Hace ahora algo más de quince años que publiqué una novela Tierra de silencio , tratando de dejar constancia de la entrega de un pequeño pero gran puñado de hombres y mujeres que sólo intentaban, desde la honestidad, la defensa de sus rebaños y su apego a la tierra que les vio nacer, en un imaginario pueblo extremeño llamado Campoáguila. Y que, al final, quedó engullido por las aguas de un pantano. Las gentes campoaguileñas se sintieron obligadas, por el azar del destino, a emprender unas rutas desconocidas con el grito que aún se escucha por las vaguadas y los páramos de Algún día volveremos . Un desgarrador grito emigrante.

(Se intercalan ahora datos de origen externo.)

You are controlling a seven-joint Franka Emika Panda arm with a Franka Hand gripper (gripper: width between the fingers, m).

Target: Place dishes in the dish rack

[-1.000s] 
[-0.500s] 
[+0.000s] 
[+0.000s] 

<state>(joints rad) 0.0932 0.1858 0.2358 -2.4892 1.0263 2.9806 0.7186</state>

Camino de cincelar ese retorno estos días aparecerá otra novela que tan sólo tiene y siente el cariz argumental del amor por nuestra región. Su título: El Rabadán de Extremadura . Primera obra de una trilogía con la que tan sólo pretendo recuperar ese mundo existencial de la raíz y de las raíces de la Extremadura de las vivencias de los años sesenta. Aquel tiempo niño en el que el hoy periodista y escritor, confiando en que los pájaros mamaban, pintarrajeaba una solaz e idílica mirada, casi detenida en el tiempo, alrededor del huerto y la finca del abuelo, por aquellos pueblos como Arroyo de la Luz y Herguijuela que saben de sus andanzas y correrías, por las tradiciones y costumbres del mundo rural, por las añoranzas de las pandillas amigas y de los pastores cuidando del ramoneo de las cabras, por el vuelo del chulesco milano, por el balido multitudinario del rebaño, por las migas, el gazpacho y la caldereta a campo abierto, por las noches estremecido y acurrucado en posición fetal en el chozo al escuchar el aullido del lobo, cuando aprendía a correr a la liebre por el escarbadero, cuando observaba la pasa de la paloma, cuando se dejaba seducir por las historias que escuchaba en el cabildeo de los mayores junto a una buena fogata, cuando se compadecía de la ingenuidad de los culipardos perdigoncillos atontolinados durante la canícula en mitad de la carretera, cuando salía de ranas o de pajarillos o cuando se entretenía con el dulce concierto de los abejarucos. Un hilo argumental que se ha agarrado en el autor como un crío al pecho de la madre y que, con el encuentro y el diálogo de un emigrante con un pastor extremeño de hoy, pasa revista a aquellos tiempos cuando el rabadán, auténtico eremita de la naturaleza y de ese inveterado aguante y resignación gracias al cual pudo crecer Extremadura, trata de conducir la vista hacia las esencias filosóficas de la vida mirando al mismo tiempo, esperanzadamente, al fortalecimiento social, humano y laboral de una tierra que cada segundo ve más luz en sus horizontes y en sus gentes.